Andrew: There’s no point denying that it’s a nice feeling to read something good about your work but you don’t make music for it to be reviewed. I’m always excited to hear from a fan who is enjoying listening to the album at home or wherever.
The album is so intensely constructed and the sound/production seems very carefully controlled. How do you intend to replicate it live?
Thomas: We’ve recently become far more comfortable with our live show and found ways to replicate our studio sounds without it sounding like you’re just listening to a CD. Some songs have a slightly different live feel and I think that’s important. We’ve recently started playing Elephant Days live, and the middle eight in that is the highlight of my set. It sounds great on record but when the five of us are playing it together it comes alive.
What is it about performing the songs live that you enjoy most?
Thomas: Being honest, with playing live I just like to see audience reaction and work out what it is that people like most.

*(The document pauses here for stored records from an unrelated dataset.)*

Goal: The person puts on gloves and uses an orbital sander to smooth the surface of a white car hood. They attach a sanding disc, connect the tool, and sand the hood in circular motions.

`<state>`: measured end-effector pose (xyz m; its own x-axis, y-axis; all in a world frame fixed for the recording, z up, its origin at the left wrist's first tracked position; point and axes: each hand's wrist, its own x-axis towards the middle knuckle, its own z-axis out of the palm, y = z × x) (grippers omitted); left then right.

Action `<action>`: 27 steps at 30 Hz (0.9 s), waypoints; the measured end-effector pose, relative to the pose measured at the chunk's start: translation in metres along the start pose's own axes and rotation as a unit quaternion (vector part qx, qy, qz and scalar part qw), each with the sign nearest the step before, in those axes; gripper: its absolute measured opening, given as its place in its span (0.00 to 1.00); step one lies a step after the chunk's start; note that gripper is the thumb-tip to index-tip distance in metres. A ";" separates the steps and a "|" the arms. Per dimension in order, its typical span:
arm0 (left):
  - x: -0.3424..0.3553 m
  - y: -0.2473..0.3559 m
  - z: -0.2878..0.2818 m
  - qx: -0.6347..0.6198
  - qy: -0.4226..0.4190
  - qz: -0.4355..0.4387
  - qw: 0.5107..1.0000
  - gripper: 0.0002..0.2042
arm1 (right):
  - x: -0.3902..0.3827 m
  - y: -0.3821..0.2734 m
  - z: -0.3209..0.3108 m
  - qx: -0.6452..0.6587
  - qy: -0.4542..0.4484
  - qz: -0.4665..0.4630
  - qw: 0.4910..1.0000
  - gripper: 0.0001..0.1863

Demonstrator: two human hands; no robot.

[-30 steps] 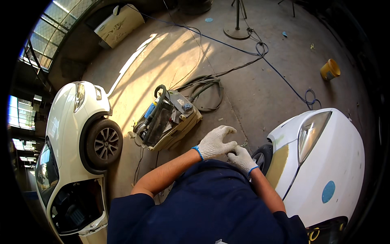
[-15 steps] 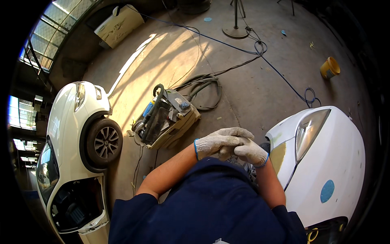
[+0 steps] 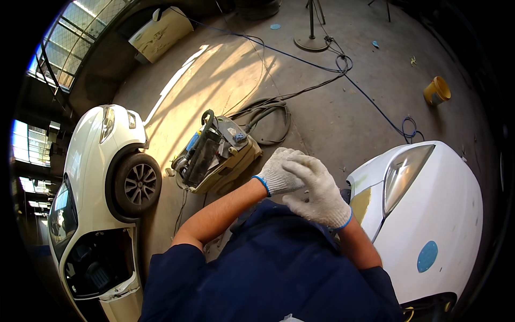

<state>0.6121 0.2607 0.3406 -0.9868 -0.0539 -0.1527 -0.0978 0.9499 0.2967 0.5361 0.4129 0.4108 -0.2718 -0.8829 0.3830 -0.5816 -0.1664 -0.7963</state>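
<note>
Both hands wear white knitted gloves with blue cuffs, above my dark blue shirt. My left hand point(image 3: 278, 174) lies behind my right hand point(image 3: 316, 196), its fingers mostly hidden. Over it my right hand has curved, parted fingers, their tips at or touching the left glove; I see nothing held. Just right of my hands is a white car front point(image 3: 440, 214) with a headlight point(image 3: 403, 177), a yellowish patch point(image 3: 358, 209) and a blue round pad point(image 3: 427, 256). Beyond my hands stands a wheeled machine point(image 3: 228, 155) loaded with tools.
At left stands a white car point(image 3: 86, 161) with an open front door space. A loose door panel point(image 3: 161, 35) leans near the window. Coiled hoses point(image 3: 273, 123) and cables point(image 3: 370, 99) cross the concrete floor point(image 3: 188, 96), near a yellow bucket point(image 3: 434, 91) and a metal stand point(image 3: 311, 43).
My hands have parted from their interlaced hold of half a second ago. The left has risen slightly; the right has shifted so its fingers point upward across it.
</note>
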 end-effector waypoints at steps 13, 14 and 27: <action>-0.001 0.040 0.065 -0.163 -0.148 -0.017 0.975 0.26 | -0.027 0.037 0.051 -0.160 -0.189 -0.059 0.967 0.35; -0.001 0.036 0.065 -0.182 -0.148 -0.030 0.972 0.26 | -0.028 0.039 0.050 -0.172 -0.194 -0.059 0.964 0.35; 0.006 0.020 0.078 -0.265 -0.116 -0.114 0.950 0.24 | -0.030 0.059 0.035 -0.058 -0.250 0.093 0.962 0.28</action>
<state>0.6146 0.3038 0.2726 -0.8835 -0.1113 -0.4551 -0.4169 0.6299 0.6553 0.5362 0.4140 0.3359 0.0064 -0.9983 -0.0575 -0.6475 0.0397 -0.7610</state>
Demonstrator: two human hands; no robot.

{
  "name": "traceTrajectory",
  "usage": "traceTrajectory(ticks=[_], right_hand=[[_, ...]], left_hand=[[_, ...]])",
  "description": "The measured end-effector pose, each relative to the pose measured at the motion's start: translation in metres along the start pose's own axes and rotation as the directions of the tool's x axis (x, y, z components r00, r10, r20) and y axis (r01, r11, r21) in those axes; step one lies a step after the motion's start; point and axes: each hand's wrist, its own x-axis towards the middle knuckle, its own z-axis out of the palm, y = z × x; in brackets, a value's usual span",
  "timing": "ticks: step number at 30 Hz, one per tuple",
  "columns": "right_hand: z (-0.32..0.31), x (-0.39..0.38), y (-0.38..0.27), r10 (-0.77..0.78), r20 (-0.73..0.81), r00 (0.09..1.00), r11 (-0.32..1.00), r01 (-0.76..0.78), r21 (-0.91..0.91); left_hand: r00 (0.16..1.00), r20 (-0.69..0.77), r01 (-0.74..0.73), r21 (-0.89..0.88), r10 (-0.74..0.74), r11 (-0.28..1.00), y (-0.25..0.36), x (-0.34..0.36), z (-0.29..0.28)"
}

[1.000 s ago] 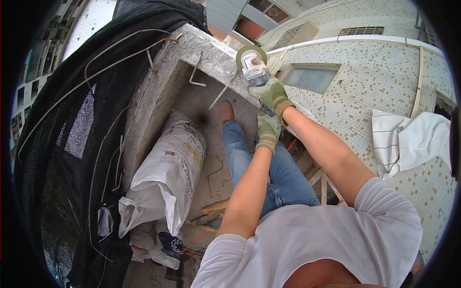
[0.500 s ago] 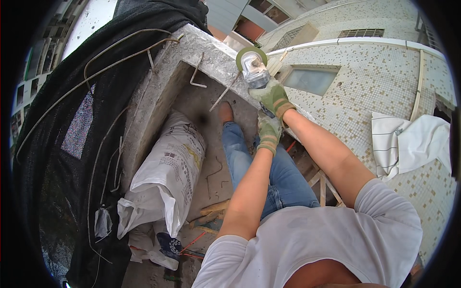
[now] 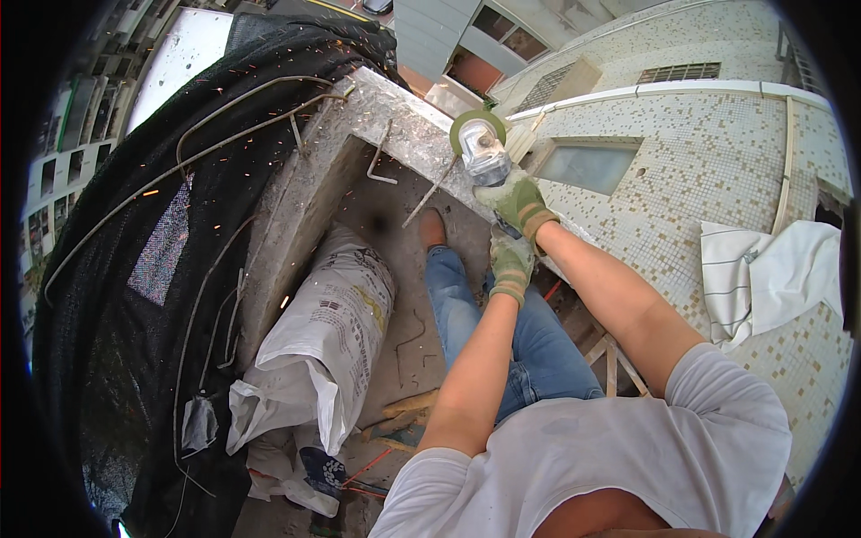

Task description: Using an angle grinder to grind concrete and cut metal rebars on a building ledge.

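- Green-gloved in the head view, the right hand [image 3: 517, 202] is wrapped round the grinder [image 3: 485, 161] close behind its front, a little above the centre of the frame.
- Lower in the frame, the left hand [image 3: 512, 262] looks closed on the grinder's rear end, though much of that grip is hidden.
- From the left hand, the grinder's long axis slants up and slightly left to the disc [image 3: 476, 117]; the right hand is the nearer one to it.
- Just left of the disc is the upper end of a rod [image 3: 430, 191], which slants down and left beside the ledge [image 3: 421, 125]; whether disc and rod touch, I cannot tell.
- Farther left, a bent bar [image 3: 380, 148] stands apart from the disc.
- Sparks [image 3: 151, 192] scatter over the black net [image 3: 117, 341] at upper left.
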Motion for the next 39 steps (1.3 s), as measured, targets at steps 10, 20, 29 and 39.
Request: traceTrajectory(ticks=[10,20,29,39], right_hand=[[-0.003,-0.005,-0.003,-0.012,-0.048,0.999,1.0,0.012,0.002],[-0.003,-0.005,0.0,-0.051,-0.018,0.999,0.999,0.051,-0.01],[-0.002,-0.002,0.005,-0.061,0.018,0.998,0.998,0.061,-0.003],[0.003,0.003,0.009,-0.079,0.025,0.997,0.997,0.079,-0.026]], left_hand=[[0.999,-0.014,-0.041,0.016,0.041,0.999,-0.013,0.007,0.011],[0.999,-0.026,0.026,0.039,-0.025,0.999,0.013,-0.012,-0.006],[0.988,-0.1,-0.109,0.051,0.114,0.993,-0.002,-0.006,0.004],[0.998,-0.053,0.017,0.088,-0.013,0.996,0.003,-0.004,0.004]])
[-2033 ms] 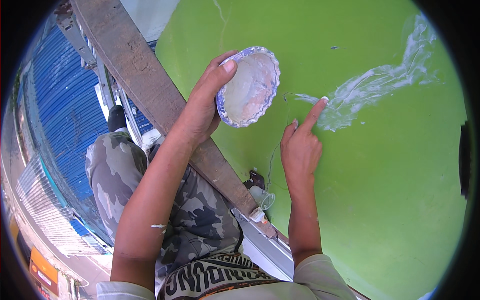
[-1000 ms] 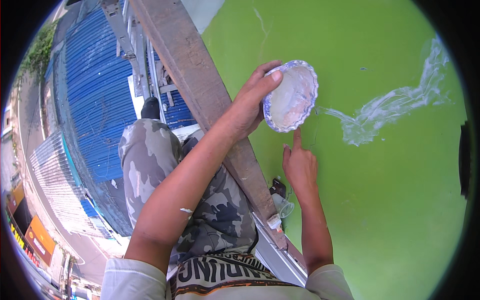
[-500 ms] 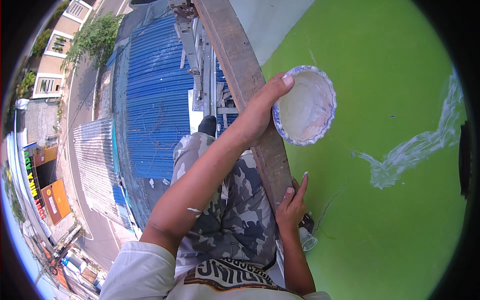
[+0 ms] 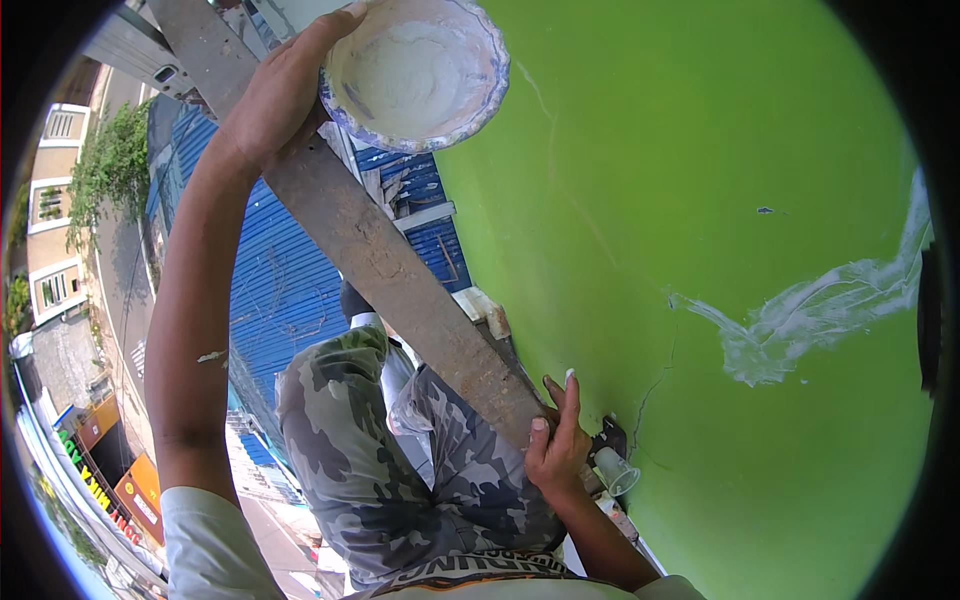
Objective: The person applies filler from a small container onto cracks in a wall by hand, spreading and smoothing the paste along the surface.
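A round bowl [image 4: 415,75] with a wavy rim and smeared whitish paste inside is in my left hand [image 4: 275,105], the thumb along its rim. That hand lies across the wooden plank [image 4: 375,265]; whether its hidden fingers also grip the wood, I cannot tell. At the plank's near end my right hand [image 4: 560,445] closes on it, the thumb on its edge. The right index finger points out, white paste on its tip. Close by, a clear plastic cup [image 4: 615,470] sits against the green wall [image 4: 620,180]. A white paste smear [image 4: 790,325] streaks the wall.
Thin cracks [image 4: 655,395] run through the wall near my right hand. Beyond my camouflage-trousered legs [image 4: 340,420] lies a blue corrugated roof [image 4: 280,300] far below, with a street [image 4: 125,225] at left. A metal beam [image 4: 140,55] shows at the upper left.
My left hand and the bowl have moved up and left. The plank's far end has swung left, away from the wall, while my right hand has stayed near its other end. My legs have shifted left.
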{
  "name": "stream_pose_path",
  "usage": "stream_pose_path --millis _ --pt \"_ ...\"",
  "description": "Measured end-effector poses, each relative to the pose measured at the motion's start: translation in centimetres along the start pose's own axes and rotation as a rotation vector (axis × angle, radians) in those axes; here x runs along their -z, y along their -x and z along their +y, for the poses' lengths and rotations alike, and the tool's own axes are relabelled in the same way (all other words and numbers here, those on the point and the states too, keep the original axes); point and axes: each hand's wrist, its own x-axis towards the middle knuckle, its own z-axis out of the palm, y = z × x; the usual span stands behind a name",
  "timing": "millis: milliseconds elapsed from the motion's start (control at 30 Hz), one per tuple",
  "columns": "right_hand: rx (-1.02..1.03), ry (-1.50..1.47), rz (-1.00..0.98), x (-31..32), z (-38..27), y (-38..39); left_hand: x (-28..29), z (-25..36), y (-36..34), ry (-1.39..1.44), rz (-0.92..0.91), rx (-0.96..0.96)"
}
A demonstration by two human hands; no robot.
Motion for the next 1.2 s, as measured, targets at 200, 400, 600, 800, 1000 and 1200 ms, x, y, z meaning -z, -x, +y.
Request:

It seems like architecture and the urban environment are very important to the world you inhabit?
Thomas: Yeah I was joking the other day that we’d been slagged off by a lot of rural newspapers and maybe that’s ‘cause we have a city sound but there’s possibly some truth in it. There remains a fantasy of mine that you’d listen to Performance on your own on headphones walking through the city at 2am.
Do you all live in London now or are you back in Liverpool?
Thomas: Liverpool is where we all grew up (aside from Dave who is from Basel in Switzerland). I think we all always feel at home in Liverpool and it’s where our studio is, so Performance was made there. I live in London about half the time. There’s something appealing about its vastness. You can’t experience the same anonymity in Liverpool – its small size is at times really comforting and, at other times, overbearing.